Le géant de 47 000 employés s'attend à ce que ces réductions de coûts permettent d'économiser environ 600 millions de livres sterling par an d'ici 2028. Les ventes de cigarettes traditionnelles sont, ô surprise, en baisse alors que les fumeurs se tournent de plus en plus vers les cigarettes électroniques et les sachets de nicotine - une tendance que BAT tente de suivre avec ses cigarettes électroniques Vuse et ses sachets Velo, bien que les ventes et les marges bénéficiaires soient atones.

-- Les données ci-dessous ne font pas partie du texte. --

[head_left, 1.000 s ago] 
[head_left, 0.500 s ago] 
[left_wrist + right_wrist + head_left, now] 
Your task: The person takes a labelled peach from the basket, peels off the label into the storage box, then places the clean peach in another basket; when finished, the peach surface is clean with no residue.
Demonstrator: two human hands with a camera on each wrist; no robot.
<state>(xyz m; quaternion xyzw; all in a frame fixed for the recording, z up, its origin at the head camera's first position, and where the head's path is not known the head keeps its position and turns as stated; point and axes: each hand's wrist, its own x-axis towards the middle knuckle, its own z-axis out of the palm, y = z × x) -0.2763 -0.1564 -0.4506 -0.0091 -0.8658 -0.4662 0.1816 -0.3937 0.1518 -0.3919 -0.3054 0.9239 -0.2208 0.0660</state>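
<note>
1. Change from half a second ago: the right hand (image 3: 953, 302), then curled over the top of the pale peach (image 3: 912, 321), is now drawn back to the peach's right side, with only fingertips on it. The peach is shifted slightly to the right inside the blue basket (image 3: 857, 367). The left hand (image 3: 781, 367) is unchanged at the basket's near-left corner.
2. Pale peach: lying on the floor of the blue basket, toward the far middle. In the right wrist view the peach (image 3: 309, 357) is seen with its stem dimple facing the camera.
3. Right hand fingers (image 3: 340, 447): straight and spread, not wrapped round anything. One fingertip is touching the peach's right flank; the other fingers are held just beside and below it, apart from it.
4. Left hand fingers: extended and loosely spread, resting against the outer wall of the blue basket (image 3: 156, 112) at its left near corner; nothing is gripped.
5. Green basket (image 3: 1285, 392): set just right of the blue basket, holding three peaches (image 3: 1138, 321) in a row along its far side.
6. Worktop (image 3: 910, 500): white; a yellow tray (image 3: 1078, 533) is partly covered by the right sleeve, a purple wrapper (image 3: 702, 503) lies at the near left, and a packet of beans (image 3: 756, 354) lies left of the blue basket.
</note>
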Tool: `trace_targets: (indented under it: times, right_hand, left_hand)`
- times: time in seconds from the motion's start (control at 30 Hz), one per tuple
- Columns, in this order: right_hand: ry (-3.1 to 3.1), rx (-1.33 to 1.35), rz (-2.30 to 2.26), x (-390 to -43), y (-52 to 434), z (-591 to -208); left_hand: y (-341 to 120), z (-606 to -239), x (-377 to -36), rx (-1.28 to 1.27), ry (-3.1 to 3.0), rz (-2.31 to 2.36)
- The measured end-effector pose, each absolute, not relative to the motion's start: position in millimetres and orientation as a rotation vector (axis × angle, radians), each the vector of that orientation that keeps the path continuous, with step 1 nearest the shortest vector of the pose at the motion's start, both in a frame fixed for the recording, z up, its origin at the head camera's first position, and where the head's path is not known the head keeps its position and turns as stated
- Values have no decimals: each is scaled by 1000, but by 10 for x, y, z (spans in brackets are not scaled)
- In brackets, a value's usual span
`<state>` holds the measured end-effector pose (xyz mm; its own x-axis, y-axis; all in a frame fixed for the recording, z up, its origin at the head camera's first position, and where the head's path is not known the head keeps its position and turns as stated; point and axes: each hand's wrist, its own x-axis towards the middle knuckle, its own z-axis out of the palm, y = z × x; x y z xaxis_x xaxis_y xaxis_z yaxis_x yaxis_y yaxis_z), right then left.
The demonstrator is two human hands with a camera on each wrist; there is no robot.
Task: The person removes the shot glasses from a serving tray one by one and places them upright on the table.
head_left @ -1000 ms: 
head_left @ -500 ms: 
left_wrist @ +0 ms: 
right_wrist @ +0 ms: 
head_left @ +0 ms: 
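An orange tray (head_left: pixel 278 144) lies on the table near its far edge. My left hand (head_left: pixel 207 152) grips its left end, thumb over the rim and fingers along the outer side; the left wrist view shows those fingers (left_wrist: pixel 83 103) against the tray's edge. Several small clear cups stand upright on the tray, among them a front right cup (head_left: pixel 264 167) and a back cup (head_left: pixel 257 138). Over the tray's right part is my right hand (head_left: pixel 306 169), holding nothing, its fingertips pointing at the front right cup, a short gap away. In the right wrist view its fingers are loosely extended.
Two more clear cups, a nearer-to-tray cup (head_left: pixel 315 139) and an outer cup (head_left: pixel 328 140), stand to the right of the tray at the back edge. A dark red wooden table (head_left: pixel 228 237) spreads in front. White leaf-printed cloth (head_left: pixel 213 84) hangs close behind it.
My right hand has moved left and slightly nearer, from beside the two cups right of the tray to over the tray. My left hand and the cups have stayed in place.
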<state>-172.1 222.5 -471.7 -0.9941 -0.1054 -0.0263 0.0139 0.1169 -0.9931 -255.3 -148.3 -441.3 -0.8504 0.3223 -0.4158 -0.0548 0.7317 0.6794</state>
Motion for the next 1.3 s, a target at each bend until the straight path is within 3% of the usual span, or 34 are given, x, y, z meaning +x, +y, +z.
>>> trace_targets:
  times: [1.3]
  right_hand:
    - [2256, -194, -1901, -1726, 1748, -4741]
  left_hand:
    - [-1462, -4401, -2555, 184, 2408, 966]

Aux États-Unis, son plus grand marché, les ventes ont été affectées par la pression du coût de la vie, les fumeurs se tournant vers des marques moins chères. Pendant ce temps, les régulateurs américains adoptent une position ferme sur l'approbation de nouveaux produits de vapotage, ce qui, selon BAT, a alimenté un afflux de produits chinois illégaux - parce que rien ne crie « marché libre » comme le fait de blâmer vos propres ventes atones sur des cigarettes électroniques de contrebande venues d'outre-Pacifique.

Les suppressions, déjà en cours, devraient être achevées d'ici la fin de l'année. Le PDG Tadeu Marroco affirme qu'elles rendront l'entreprise « plus agile, disciplinée en matière de coûts et axée sur la technologie ». Traduction : moins de personnel, plus de vapotage, et beaucoup de gens qui mettent à jour leur CV.